Every petrochemical pipeline is a time bomb. Even the ones that aren’t actually bombed. But those ones too.
From @ExtinctionR/:
https://social.rebellion.global/@ExtinctionR/111134521596544398
I am a weirdo, I know, but I have this wacky idea that if a company can’t pay the full, true cost of cleaning up the damage from a project (or can’t afford to buy insurance against such cost), then they should not undertake that project — and the financial structures surrounding the project should ensure that they do not.
This is a 'common sense' thing that given our own media and a couple not-too-corrupt politicians would have a ton of legs.

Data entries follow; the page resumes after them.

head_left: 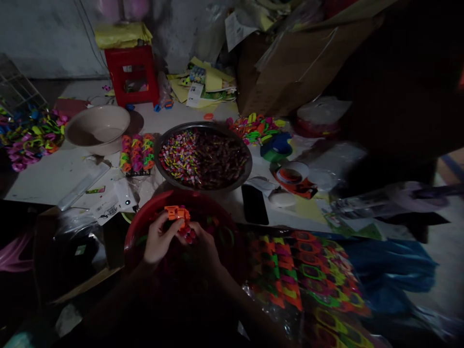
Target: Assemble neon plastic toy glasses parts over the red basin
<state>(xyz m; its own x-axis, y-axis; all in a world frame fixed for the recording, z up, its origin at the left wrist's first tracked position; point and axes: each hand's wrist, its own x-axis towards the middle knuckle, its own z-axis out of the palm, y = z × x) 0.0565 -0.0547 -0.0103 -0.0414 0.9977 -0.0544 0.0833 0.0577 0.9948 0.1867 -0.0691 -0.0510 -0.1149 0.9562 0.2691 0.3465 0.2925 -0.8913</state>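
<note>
My left hand [159, 239] is closed on an orange plastic toy piece [177, 213], which looks like a curled toy watch band. My right hand [205, 244] is closed around the lower right side of the same bundle, where red-pink pieces [187, 235] show between the hands. Its fingertips are partly hidden. Both hands are above a large red basin [139, 217] with dim green and orange pieces inside. Just beyond stands a metal bowl [249, 166] of small wrapped candies, colourful on the left and dark on the right.
Bundled bright toy pieces [137, 152] and a beige basin [97, 126] stand left of the metal bowl. A black phone [254, 205] and a tape roll [292, 174] lie right. A red stool [133, 72] and cardboard box [282, 72] are behind. Rows of toys [311, 270] fill the lower right.
</note>
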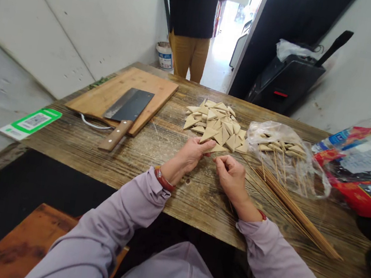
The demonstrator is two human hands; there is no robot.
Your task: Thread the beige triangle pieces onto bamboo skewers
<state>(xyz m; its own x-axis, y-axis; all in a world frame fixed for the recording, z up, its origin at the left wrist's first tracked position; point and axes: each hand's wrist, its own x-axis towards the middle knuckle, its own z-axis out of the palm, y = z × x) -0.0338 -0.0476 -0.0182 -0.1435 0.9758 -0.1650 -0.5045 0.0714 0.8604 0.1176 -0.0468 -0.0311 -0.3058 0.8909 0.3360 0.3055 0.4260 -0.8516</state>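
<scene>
My left hand (191, 156) is closed, thumb over fingers, at the near edge of a heap of beige triangular tofu pieces (214, 120). It pinches one tofu triangle (219, 148), partly hidden by the thumb. Just to the right, my right hand (230, 176) is curled in a pinch close to that triangle. A thin bamboo skewer (230, 206) shows in part below this hand, and its tip lies hidden among the fingers. Beside my right wrist lies a bundle of bamboo skewers (300, 212), with a few loose ones along it.
A cleaver (129, 105) rests on a wooden cutting board (163, 91) at left, its handle overhanging. Skewered triangles lie in a clear plastic bag (317, 177) at right, near a red-and-clear package (356, 183). A person (192, 24) stands across the table, near a black bin (285, 79).
</scene>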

Like i've met people up by the boundary waters who are pretty conservative and feel they need more mining industry to keep their remaining hospitals and schools open, but also like nature to survive and the tourist economy it brings, who propose themselves that hundreds of millions of dollars be put in escrow for immediate cleanup of a tailings pond spill.
Of course at any cost commensurate to the risk such an escrow account requirement would kill all these projects.
But if there were a "big government" commitment to keeping hospitals and colleges open people probably would not miss the environment-destroying industries…
@mlncn
An alternative to those escrow accounts is insurance: if the general risk of them is small enough to justify them, even if cleanup costs are fully paid in the case of rare failures, then let insurers say so. And if it’s still too expensive, then the project •should• all be killed.